Let \(t_0\) mark the time when a statement *H* becomes a possible hypothesis for an investigator. Prior to \(t_0\) no evidence about *H* is quantifiable by this investigator because she is unable to interrogate any measurement about what she has not yet conceived as possible. Here we do not describe the process of hypothesis generation occurring at time \(t_0\), as any such attempt would rely on context-specific arguments and on an understanding of cognitive psychology well beyond the scope of this work. After \(t_0\), Duhem and Quine showed that evidence about *H* is quantifiable relative to the auxiliary assumptions adopted as a basis for collecting and analysing data (Ariew 1984). Evidence may be sought about population frequencies, unobservable quantities or future data values (Rubin 1981). Typically, p-values are used to measure evidence against a single hypothesis, Neyman-Pearson testing is used to choose between two hypotheses (Lehmann and Romano 2005) and methods fulfilling the likelihood principle are used to quantify the truth probability of a hypothesis relative to a set of alternatives (Berger and Wolpert 1984; Royall 1997).

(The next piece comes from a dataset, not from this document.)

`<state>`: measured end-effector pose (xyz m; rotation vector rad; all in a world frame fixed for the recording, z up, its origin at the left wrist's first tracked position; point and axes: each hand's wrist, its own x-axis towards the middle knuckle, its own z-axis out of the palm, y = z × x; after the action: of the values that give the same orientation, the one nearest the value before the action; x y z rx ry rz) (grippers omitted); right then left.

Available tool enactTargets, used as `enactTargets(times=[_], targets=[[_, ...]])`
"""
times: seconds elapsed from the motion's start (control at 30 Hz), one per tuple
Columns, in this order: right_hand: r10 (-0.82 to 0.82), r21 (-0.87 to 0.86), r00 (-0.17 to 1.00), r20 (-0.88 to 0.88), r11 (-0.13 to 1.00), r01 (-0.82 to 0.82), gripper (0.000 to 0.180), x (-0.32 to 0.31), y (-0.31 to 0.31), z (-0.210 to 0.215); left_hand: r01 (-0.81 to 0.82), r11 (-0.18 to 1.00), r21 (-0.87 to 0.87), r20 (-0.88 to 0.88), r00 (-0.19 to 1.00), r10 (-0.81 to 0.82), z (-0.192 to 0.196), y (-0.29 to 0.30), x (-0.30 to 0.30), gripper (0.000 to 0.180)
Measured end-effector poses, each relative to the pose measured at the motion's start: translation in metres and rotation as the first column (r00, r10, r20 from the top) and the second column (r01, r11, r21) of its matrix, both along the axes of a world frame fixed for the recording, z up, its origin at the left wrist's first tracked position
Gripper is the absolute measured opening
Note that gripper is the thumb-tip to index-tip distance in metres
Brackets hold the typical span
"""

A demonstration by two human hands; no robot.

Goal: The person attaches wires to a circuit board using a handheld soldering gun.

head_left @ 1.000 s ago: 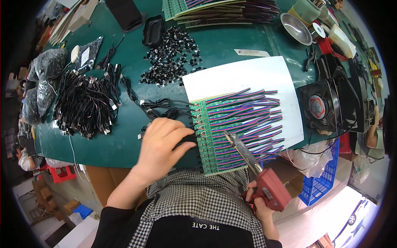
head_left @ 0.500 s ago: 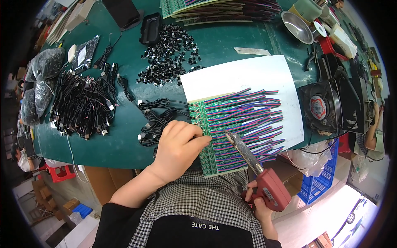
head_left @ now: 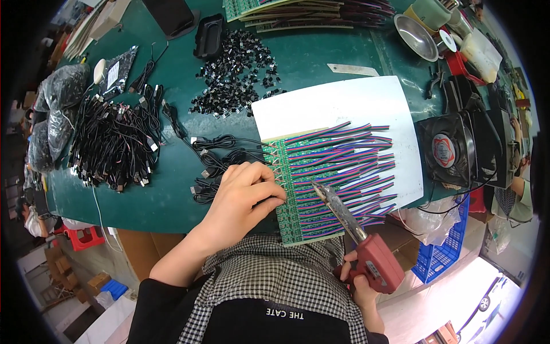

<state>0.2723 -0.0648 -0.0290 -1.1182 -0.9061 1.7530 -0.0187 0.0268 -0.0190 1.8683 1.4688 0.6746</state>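
Observation:
A green circuit board panel [head_left: 292,218] lies before me, with rows of multicoloured ribbon wires [head_left: 344,172] running off to its right. My left hand [head_left: 243,192] is at the panel's left edge, thumb and fingertips pinched together; whatever is between them is too small or hidden to make out. Black USB cables [head_left: 220,155] lead to that same edge, some with thin wire ends on the board, and part of them is under my hand. In my right hand [head_left: 361,284] is a red soldering gun [head_left: 378,264], its metal tip over the middle of the panel.
Under the panel lies a white sheet [head_left: 338,100]. A heap of black USB cables [head_left: 114,140] is at left, a pile of small black parts [head_left: 229,77] behind. A fan [head_left: 444,149] stands at right, near a metal bowl [head_left: 416,37]. A blade [head_left: 352,69] rests beyond the sheet.
My left hand has shifted slightly left and toward me along the panel's edge, its fingertips lower. The soldering gun in my right hand has hardly moved.

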Motion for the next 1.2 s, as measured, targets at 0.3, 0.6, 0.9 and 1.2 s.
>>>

At \(t_0\) a probability \(p_0\) of *H* being true may or may not be included among the investigator’s auxiliary assumptions, depending on whether *H* is thought of as merely possible or also probable prior to data collection. In practice, mere possibility of *H* is typical at early stages of investigation and estimates of its truth probability may be quantified at later stages. To reflect this practical distinction, Popper-Miller is illustrated here for merely possible and for probable hypotheses.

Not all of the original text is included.